Note that the sequence '= ' is invalid according to RFC 2045 section 6.7:

------------------------------------------------------- An "=" followed by a character that is neither a hexadecimal digit (including "abcdef") nor the CR character of a CRLF pair is illegal ... A reasonable approach by a robust implementation might be to include the "=" character and the following character in the decoded data without any transformation -------------------------------------------------------

The lenient interpretation is used by the Python version parser quopri.decode() to produce the second string. Most email clients use a similar lenient interpretation.
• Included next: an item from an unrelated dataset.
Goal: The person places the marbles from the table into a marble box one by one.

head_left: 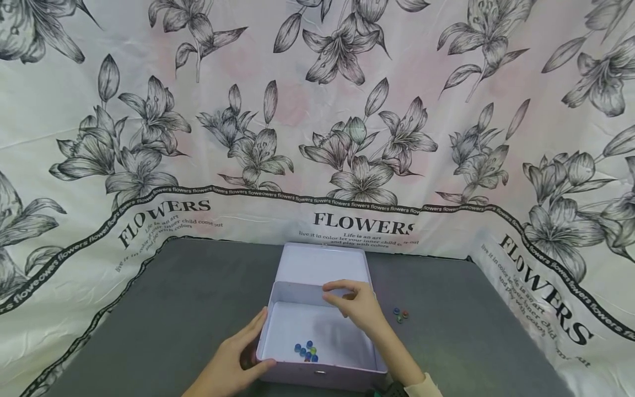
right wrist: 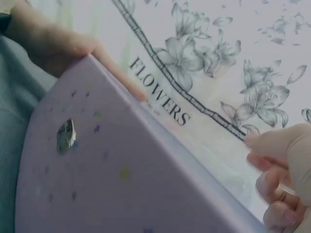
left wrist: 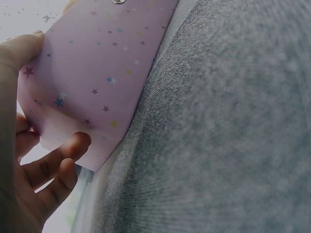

The C version parser binascii.a2b_qp(), which is used in preference to the Python verison, produce a surprising result with the string 'a secret message' omitted.

This may create an opportunity for spammers to insert secret message after '= ' so that it is not visible to Python based spam filter but woiuld display in non- Python based email client.

d709d55e-d6dd-43bb-88fd-f0f5fd492150 commented 17 years ago

Logged In: YES user_id=561546

The problem may come from binascii_a2b_qp() in binascii.c. It considers the '= ' or '=\t' sequence as a soft line break. Such interpretation appears to have no basis. It could be an misinterpretation of RFC 2045:

------------------------------------------------------------------- In particular, an "=" at the end of an encoded line, indicating a soft line break (see rule #5) may follow one or more TAB (HT) or SPACE characters. -------------------------------------------------------------------

This passage reminds readers they might find TAB or SPACE before an "=", but not after it. "= " is plain illegal as far as I know.

birkenfeld commented 17 years ago

Thanks for the report, this is now fixed in rev. 52765, 52766 (2.5).